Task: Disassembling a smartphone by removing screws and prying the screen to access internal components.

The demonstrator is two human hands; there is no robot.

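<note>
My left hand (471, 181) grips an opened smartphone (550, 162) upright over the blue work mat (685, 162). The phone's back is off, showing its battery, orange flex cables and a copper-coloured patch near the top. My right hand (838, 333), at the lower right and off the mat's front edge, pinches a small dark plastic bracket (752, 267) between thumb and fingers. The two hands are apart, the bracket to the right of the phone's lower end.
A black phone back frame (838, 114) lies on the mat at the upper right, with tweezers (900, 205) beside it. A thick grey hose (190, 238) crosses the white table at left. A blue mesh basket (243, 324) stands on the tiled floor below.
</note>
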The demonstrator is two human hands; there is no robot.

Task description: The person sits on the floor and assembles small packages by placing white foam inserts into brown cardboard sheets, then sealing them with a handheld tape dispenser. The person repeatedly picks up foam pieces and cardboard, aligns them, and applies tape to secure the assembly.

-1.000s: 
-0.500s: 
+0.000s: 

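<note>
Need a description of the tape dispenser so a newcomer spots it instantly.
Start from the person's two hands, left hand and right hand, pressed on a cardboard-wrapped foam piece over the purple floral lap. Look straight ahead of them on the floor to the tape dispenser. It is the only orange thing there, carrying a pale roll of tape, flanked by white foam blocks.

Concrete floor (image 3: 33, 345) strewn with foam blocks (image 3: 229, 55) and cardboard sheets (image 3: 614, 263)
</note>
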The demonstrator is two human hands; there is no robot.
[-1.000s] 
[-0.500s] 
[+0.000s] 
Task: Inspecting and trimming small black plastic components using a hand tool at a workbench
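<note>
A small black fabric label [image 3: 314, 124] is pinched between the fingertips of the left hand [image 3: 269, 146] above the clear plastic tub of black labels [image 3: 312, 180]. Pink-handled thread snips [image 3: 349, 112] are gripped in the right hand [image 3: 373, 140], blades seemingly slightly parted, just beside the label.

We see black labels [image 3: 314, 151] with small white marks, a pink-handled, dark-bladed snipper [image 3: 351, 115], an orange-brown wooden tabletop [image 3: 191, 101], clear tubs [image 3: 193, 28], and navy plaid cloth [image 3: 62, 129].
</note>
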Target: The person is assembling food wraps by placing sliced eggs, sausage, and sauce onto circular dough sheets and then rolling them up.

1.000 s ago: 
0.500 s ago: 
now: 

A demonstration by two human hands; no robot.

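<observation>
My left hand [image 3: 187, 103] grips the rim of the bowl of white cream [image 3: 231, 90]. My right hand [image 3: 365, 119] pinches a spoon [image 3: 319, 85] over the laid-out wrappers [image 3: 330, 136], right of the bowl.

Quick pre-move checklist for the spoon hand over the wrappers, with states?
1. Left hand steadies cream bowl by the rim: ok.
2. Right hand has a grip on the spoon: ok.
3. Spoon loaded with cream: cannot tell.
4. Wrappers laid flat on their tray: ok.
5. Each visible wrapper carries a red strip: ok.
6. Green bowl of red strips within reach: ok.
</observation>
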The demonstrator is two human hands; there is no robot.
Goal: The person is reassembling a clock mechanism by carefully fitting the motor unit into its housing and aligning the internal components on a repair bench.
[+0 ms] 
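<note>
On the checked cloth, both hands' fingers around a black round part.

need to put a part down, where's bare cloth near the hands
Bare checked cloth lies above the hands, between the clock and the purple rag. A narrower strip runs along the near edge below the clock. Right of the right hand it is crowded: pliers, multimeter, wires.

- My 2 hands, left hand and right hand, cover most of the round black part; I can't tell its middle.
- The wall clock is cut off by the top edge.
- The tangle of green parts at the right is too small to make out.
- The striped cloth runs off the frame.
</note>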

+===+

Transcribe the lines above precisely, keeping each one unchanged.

The answer
Task: Disassembling a smartphone by removing screws and prying the screen to access internal components.

The demonstrator is two human hands; there is no robot.

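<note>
My left hand (471, 181) grips an opened smartphone (550, 162) upright over the blue work mat (685, 162). The phone's back is off, showing its battery, orange flex cables and a copper-coloured patch near the top. My right hand (838, 333), at the lower right and off the mat's front edge, pinches a small dark plastic bracket (752, 267) between thumb and fingers. The two hands are apart, the bracket to the right of the phone's lower end.
A black phone back frame (838, 114) lies on the mat at the upper right, with tweezers (900, 205) beside it. A thick grey hose (190, 238) crosses the white table at left. A blue mesh basket (243, 324) stands on the tiled floor below.
</note>
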The demonstrator is two human hands; there is no robot.

Task description: The person sits on the floor and assembles small packages by placing white foam inserts into brown cardboard sheets, then sealing them with a handheld tape dispenser. The person repeatedly picks up foam pieces and cardboard, aligns them, and applies tape to secure the assembly.

-1.000s: 
-0.500s: 
+0.000s: 

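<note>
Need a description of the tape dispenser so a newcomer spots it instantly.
Start from the person's two hands, left hand and right hand, pressed on a cardboard-wrapped foam piece over the purple floral lap. Look straight ahead of them on the floor to the tape dispenser. It is the only orange thing there, carrying a pale roll of tape, flanked by white foam blocks.

Concrete floor (image 3: 33, 345) strewn with foam blocks (image 3: 229, 55) and cardboard sheets (image 3: 614, 263)
</note>
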The demonstrator is two human hands; there is no robot.
[-1.000s] 
[-0.500s] 
[+0.000s] 
Task: Inspecting and trimming small black plastic components using a hand tool at a workbench
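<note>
A small black fabric label [image 3: 314, 124] is pinched between the fingertips of the left hand [image 3: 269, 146] above the clear plastic tub of black labels [image 3: 312, 180]. Pink-handled thread snips [image 3: 349, 112] are gripped in the right hand [image 3: 373, 140], blades seemingly slightly parted, just beside the label.

We see black labels [image 3: 314, 151] with small white marks, a pink-handled, dark-bladed snipper [image 3: 351, 115], an orange-brown wooden tabletop [image 3: 191, 101], clear tubs [image 3: 193, 28], and navy plaid cloth [image 3: 62, 129].
</note>
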Target: The person is assembling food wraps by placing sliced eggs, sausage, and sauce onto circular dough sheets and then rolling them up.

1.000 s ago: 
0.500 s ago: 
now: 

A demonstration by two human hands; no robot.

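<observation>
My left hand [image 3: 187, 103] grips the rim of the bowl of white cream [image 3: 231, 90]. My right hand [image 3: 365, 119] pinches a spoon [image 3: 319, 85] over the laid-out wrappers [image 3: 330, 136], right of the bowl.

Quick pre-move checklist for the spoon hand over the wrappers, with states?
1. Left hand steadies cream bowl by the rim: ok.
2. Right hand has a grip on the spoon: ok.
3. Spoon loaded with cream: cannot tell.
4. Wrappers laid flat on their tray: ok.
5. Each visible wrapper carries a red strip: ok.
6. Green bowl of red strips within reach: ok.
</observation>
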The demonstrator is two human hands; there is no robot.
Goal: The person is reassembling a clock mechanism by carefully fitting the motor unit into its housing and aligning the internal components on a repair bench.
[+0 ms] 
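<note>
On the checked cloth, both hands' fingers around a black round part.

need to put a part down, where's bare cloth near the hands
Bare checked cloth lies above the hands, between the clock and the purple rag. A narrower strip runs along the near edge below the clock. Right of the right hand it is crowded: pliers, multimeter, wires.

- My 2 hands, left hand and right hand, cover most of the round black part; I can't tell its middle.
- The wall clock is cut off by the top edge.
- The tangle of green parts at the right is too small to make out.
- The striped cloth runs off the frame.
</note>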

The work on this exercise is now complete.